*YOUR ASSIGNMENT*: Once the data has been read, print it back in full, exactly.

*DATA BELOW*:
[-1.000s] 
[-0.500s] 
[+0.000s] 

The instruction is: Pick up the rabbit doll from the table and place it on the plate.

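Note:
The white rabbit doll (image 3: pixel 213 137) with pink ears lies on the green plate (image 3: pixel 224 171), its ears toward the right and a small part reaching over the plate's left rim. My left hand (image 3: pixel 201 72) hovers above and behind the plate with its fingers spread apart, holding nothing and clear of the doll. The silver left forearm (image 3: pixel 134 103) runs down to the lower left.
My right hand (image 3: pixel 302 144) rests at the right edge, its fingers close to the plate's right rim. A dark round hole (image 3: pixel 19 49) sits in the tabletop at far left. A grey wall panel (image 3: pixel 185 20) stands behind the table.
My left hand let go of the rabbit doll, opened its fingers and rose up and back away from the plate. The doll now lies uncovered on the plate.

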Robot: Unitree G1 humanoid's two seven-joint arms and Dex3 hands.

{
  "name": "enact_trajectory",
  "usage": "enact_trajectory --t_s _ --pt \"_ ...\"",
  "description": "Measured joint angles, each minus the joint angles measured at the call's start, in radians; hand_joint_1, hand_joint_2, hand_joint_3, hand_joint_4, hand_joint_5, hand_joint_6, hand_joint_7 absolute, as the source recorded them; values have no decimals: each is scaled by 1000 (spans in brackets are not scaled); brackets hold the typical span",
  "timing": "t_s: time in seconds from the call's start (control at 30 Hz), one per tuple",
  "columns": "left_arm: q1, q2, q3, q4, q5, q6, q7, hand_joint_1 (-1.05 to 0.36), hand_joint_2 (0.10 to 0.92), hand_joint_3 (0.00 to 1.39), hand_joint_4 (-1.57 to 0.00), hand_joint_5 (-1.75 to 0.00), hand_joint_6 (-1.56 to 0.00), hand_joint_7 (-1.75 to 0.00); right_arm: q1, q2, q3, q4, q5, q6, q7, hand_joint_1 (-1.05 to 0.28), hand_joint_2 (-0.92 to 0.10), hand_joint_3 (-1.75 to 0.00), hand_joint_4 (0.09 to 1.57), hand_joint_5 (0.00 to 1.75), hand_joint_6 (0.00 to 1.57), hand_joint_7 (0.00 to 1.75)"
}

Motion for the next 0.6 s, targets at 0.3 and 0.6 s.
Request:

*FINISHED EXERCISE*:
[-1.000s] 
[-0.500s] 
[+0.000s] 

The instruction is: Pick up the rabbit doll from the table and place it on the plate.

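Note:
The white rabbit doll (image 3: pixel 213 137) with pink ears lies on the green plate (image 3: pixel 224 171), its ears toward the right and a small part reaching over the plate's left rim. My left hand (image 3: pixel 201 72) hovers above and behind the plate with its fingers spread apart, holding nothing and clear of the doll. The silver left forearm (image 3: pixel 134 103) runs down to the lower left.
My right hand (image 3: pixel 302 144) rests at the right edge, its fingers close to the plate's right rim. A dark round hole (image 3: pixel 19 49) sits in the tabletop at far left. A grey wall panel (image 3: pixel 185 20) stands behind the table.
My left hand let go of the rabbit doll, opened its fingers and rose up and back away from the plate. The doll now lies uncovered on the plate.
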
Robot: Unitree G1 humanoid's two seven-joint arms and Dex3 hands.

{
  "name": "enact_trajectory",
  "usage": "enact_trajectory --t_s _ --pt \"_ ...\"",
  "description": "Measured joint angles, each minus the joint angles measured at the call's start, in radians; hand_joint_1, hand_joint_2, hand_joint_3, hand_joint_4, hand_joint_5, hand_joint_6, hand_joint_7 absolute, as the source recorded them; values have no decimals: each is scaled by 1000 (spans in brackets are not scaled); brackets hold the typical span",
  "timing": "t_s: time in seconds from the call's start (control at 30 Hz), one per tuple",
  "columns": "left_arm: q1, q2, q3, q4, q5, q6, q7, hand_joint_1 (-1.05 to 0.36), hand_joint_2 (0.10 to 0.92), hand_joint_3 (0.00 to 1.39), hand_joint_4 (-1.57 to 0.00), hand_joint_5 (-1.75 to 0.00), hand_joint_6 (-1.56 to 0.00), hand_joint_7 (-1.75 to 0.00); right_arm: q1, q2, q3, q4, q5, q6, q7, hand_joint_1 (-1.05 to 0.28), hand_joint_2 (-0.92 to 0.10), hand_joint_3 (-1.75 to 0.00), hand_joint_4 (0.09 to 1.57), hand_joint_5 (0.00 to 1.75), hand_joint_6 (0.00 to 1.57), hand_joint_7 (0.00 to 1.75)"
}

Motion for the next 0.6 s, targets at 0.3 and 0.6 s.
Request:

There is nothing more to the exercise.